24 KİLOMETRE TERAS YAPTI 5 BİN CEVİZ, 2 BİN 500 BADEM DİKTİ
PAMUKKALE Şarapçılık Satış ve Pazarlama Direktörü Selda Tokat davet etti, Denizli’nin Güney ilçesinde yarım günlük bir tur yaptık. Fabrikanın bahçesine girdiğimizde Yönetim Kurulu Başkanı Yasin Tokat, yıllık üretimi 5.5 milyon litreyi bulan şaraphaneye yeni gelen üzümlerin işlenmesiyle ilgileniyordu.
Abilerinden Alaettin Tokat ve Şevket Tokat, bahçede üzümlerin üretim bandına boşaltılmasını izliyordu. Yeğeni Saim Tokat, ailenin 3’üncü kuşak temsilcileri Fevzi Tokat ile Yasin Tokat da işlerin başındaydı.

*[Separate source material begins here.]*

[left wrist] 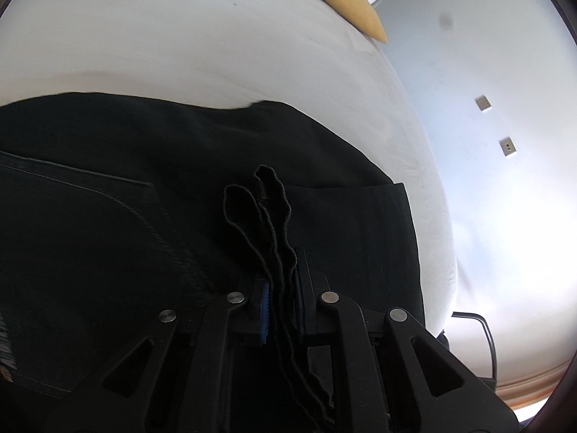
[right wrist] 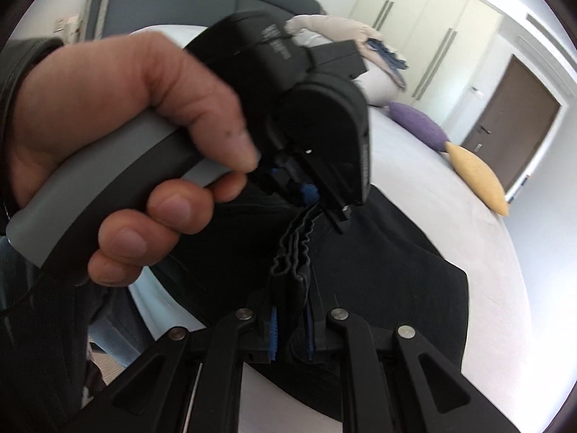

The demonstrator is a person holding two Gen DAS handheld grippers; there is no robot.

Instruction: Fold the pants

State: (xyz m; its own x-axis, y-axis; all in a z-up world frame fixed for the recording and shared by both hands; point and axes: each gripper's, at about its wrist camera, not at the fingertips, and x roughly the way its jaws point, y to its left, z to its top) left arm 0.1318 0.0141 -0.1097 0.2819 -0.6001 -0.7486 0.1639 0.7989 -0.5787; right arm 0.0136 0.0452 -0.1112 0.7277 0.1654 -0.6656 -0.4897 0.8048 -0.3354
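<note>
White bed [left wrist: 180,36] under black pants [left wrist: 144,180] | our left gripper [left wrist: 281,296] clamps bunched waistband | our right gripper [right wrist: 292,321] clamps it just beside the left

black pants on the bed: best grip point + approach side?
Grip the black pants at the bunched wavy hem edge, coming edge-on from the open side over the bed. The stacked layers stand up as a thin ridge, so two fingers can span them. Both the left hand-held gripper and right hand-held gripper are shut on that edge.
</note>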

Pamukkale Şarapları Yönetim Kurulu Başkanı Yasin Tokat, fabrika turu sonrası bizi 1100 metre rakımlı Ali Eren Dağı’na çıkardı:
- Babamız buralarda hayvan otlatmak üzere 2 bin dönüm arazi almıştı. 6 kardeş kura çektik, araziyi paylaştık. Bana 380 dönümlük pay düştü. Ek alımlarla arazim 450 dönümü buldu.

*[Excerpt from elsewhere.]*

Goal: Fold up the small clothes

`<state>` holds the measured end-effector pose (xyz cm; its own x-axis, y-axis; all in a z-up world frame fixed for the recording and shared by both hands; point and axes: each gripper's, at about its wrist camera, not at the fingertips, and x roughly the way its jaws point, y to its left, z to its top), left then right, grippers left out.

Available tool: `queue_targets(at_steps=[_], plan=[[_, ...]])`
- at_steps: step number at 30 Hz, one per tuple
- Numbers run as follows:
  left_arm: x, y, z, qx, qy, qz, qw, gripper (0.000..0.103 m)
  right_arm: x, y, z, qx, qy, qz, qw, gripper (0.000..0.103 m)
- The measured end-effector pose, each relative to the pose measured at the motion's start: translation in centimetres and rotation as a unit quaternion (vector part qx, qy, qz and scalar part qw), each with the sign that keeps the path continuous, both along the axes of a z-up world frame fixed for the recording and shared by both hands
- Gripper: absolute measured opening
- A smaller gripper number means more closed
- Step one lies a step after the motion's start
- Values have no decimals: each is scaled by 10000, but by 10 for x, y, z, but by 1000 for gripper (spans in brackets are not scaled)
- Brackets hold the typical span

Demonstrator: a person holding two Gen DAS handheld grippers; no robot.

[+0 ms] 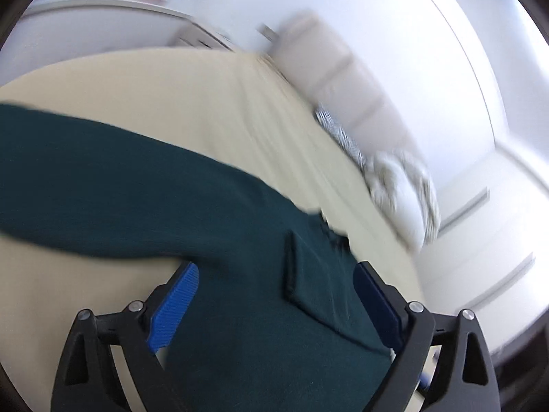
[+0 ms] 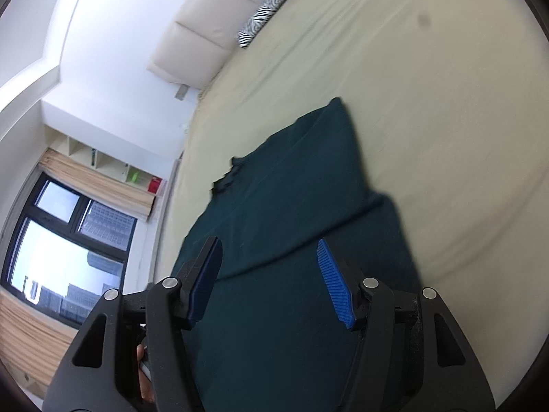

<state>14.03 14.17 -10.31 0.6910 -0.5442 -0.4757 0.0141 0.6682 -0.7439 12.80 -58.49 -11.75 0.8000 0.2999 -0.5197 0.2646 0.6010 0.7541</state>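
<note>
A dark teal garment lies spread on the cream bed sheet. In the left wrist view a chest pocket shows between the blue pads. My left gripper is open, just above the cloth. The view is motion-blurred. In the right wrist view the same garment lies with one part folded over, its fold edge running across between the fingers. My right gripper is open above the cloth and holds nothing.
A cream padded headboard and white walls stand behind the bed. A zebra-print cushion and white pillows lie at the head end. A window and wall shelves are to the side.
</note>
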Motion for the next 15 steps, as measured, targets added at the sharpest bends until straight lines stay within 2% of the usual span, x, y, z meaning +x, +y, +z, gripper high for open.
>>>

Araziye 5 bin ceviz, 2 bin 500 badem fidanı diktiğini belirtti:
- Fidan dikimi için 24 kilometreyi bulan teraslama yaptım. 100 metrelik artezyenle suya ulaştım, su deposu da inşa ettim. 7 bin 500 fidanı damlama sistemiyle suluyoruz. Bu iş için
1 milyon lira harcadım.
İSTANBUL BOĞAZI’NDA YELKEN FESTİVALİ HAZIRLIĞI
HEDEF Yelken’in ortağı Yiğit Eroğlu’ndan mesaj geldi:
- Hedef Yelken’in 10. yılı vesilesiyle İstanbul Boğazı’nda 29 Ekim’de bir “Yelken Yarışı Festivali” düzenlemeye hazırlanıyoruz.
Festivali düzenleme amaçlarına işaret etti:
- Hedefimiz Türkiye’de yelkenciliği ve yatçılığı ileri düzeye taşımak, dünyada öne çıkarabilmek.
Bugüne kadar farklı yarışlar yapıldığını kaydetti:
- Söz konusu yarışlarda katılımcı sayısı 100’ün üzerine çıkmadı. Amacımız aktif olmayan çok sayıda tekneyi bir gün bile olsa Boğaz’da yelken yapmaya çekmek.
2023 hedefini de paylaştı:
- 29 Ekim 2023’te ulusal-uluslararası rekor katılımlı “İstanbul Boğazı Yelken Festivali” yapmak.
Ulaştırma Bakanlığı’nın hedefini anımsattı:
- Yarışma-festival planımız, Bakanlığın
1 milyon amatör denizci hedefine uyuyor.